EXERCISE AIM - Give again, word for word, every line in the entries below from the line with "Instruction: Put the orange" up to and including the line with "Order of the", and no other line.

RECORDS FOR THE EXERCISE -

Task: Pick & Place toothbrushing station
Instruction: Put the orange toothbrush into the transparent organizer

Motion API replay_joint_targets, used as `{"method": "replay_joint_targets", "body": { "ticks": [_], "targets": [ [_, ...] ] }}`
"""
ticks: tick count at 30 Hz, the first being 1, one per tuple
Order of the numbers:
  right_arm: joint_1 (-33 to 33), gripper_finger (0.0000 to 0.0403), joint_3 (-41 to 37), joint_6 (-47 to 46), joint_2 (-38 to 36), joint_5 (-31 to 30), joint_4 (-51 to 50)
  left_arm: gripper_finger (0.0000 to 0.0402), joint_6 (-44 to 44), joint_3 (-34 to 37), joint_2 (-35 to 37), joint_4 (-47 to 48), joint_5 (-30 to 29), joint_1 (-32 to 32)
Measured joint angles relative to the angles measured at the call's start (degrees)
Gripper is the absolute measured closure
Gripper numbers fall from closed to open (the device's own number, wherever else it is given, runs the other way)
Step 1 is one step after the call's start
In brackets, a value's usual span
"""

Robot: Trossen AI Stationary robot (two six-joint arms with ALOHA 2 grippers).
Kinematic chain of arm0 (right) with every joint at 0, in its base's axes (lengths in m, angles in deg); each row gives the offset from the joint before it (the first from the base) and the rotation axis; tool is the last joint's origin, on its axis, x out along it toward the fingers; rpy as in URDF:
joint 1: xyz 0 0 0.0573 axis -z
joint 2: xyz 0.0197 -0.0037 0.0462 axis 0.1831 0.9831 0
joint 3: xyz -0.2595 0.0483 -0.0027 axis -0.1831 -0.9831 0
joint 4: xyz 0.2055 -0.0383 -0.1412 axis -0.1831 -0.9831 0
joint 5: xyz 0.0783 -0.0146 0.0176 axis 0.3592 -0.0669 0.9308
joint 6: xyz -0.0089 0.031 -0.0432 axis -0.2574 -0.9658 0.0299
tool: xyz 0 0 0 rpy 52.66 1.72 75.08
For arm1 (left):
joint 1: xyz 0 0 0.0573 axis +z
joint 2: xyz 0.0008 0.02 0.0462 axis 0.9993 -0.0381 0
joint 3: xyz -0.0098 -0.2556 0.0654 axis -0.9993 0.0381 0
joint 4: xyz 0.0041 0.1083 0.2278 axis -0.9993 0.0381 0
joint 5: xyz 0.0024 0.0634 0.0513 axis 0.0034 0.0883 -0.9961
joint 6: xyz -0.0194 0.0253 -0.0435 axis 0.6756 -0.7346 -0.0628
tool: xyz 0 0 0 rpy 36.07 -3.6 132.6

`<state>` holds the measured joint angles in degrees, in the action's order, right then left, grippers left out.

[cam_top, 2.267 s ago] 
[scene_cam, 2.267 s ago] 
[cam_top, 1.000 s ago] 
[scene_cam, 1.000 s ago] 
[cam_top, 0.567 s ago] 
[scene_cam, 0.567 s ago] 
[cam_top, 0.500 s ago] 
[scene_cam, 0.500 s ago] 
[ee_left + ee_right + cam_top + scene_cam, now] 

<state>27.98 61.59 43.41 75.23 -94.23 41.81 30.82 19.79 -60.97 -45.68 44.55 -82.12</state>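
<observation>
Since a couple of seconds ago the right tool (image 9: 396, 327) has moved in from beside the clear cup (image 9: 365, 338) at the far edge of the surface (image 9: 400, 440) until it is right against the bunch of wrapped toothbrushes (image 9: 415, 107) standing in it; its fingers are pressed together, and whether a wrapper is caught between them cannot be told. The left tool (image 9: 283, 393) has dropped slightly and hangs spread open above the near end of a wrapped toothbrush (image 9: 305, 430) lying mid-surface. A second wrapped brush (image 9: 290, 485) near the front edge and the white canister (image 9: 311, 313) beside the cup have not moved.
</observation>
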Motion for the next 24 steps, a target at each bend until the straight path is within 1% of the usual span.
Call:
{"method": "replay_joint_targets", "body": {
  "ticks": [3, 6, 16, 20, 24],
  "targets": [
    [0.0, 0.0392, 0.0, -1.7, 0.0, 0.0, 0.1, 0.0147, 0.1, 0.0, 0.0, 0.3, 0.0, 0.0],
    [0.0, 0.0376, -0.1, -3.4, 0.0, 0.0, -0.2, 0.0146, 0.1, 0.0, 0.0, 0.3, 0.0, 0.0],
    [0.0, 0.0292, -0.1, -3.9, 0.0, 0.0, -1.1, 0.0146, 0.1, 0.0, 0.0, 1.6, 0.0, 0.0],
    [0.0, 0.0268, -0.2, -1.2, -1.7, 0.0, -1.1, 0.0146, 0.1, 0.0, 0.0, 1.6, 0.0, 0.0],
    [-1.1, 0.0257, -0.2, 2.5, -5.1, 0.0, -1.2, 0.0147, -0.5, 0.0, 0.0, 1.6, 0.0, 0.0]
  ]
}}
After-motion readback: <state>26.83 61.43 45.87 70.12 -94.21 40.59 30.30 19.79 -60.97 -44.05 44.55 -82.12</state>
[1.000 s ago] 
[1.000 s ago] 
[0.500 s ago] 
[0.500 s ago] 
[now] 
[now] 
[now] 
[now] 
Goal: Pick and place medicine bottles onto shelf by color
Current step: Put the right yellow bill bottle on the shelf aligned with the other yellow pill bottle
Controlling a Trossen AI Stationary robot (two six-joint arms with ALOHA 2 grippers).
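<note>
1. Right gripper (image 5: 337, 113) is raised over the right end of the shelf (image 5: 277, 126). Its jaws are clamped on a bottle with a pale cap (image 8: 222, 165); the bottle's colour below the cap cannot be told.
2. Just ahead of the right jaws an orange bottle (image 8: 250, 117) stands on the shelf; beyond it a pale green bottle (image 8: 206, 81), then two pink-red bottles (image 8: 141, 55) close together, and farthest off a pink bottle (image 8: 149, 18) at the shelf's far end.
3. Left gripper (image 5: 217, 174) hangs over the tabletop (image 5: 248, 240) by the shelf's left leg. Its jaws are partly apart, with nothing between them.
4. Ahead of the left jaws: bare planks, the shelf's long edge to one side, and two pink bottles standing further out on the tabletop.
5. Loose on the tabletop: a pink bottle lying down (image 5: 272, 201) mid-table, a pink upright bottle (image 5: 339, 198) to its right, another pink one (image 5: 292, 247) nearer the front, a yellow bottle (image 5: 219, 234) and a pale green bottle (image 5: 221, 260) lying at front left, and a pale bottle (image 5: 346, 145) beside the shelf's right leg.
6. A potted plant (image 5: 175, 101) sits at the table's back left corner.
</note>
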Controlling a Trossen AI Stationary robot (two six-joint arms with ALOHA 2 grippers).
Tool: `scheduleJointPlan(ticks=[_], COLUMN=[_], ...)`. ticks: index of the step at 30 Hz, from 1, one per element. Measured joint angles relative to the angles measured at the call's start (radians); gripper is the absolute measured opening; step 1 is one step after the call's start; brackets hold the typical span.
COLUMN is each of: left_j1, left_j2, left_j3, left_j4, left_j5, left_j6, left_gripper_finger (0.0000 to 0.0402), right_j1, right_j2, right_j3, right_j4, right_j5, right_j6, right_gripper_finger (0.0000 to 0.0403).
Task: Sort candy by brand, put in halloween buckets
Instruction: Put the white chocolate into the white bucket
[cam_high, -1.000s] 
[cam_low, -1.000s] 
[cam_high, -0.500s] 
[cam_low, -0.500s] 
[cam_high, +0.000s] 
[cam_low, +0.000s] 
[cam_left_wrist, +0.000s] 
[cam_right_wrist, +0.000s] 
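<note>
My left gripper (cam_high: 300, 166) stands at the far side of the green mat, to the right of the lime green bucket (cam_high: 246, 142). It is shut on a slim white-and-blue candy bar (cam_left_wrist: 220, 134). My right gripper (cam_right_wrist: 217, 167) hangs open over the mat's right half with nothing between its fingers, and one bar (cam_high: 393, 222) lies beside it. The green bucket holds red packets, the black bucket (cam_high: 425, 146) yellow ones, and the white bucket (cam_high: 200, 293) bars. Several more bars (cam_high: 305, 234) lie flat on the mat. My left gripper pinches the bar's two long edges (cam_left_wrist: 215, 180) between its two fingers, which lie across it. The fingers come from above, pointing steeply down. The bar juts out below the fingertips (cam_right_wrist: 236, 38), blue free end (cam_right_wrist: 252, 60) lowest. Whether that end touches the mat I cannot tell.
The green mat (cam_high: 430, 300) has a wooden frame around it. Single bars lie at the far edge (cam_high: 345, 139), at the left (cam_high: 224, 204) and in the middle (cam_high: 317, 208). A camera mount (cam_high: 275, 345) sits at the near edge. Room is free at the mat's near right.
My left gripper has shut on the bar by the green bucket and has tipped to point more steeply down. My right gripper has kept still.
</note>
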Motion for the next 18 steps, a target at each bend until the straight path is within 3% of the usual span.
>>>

SOLUTION TO THIS TASK -
Instruction: Put the orange toothbrush into the transparent organizer

Motion API replay_joint_targets, used as `{"method": "replay_joint_targets", "body": { "ticks": [_], "targets": [ [_, ...] ] }}`
"""
ticks: tick count at 30 Hz, the first being 1, one per tuple
Order of the numbers:

That completes the answer, and no more is expected.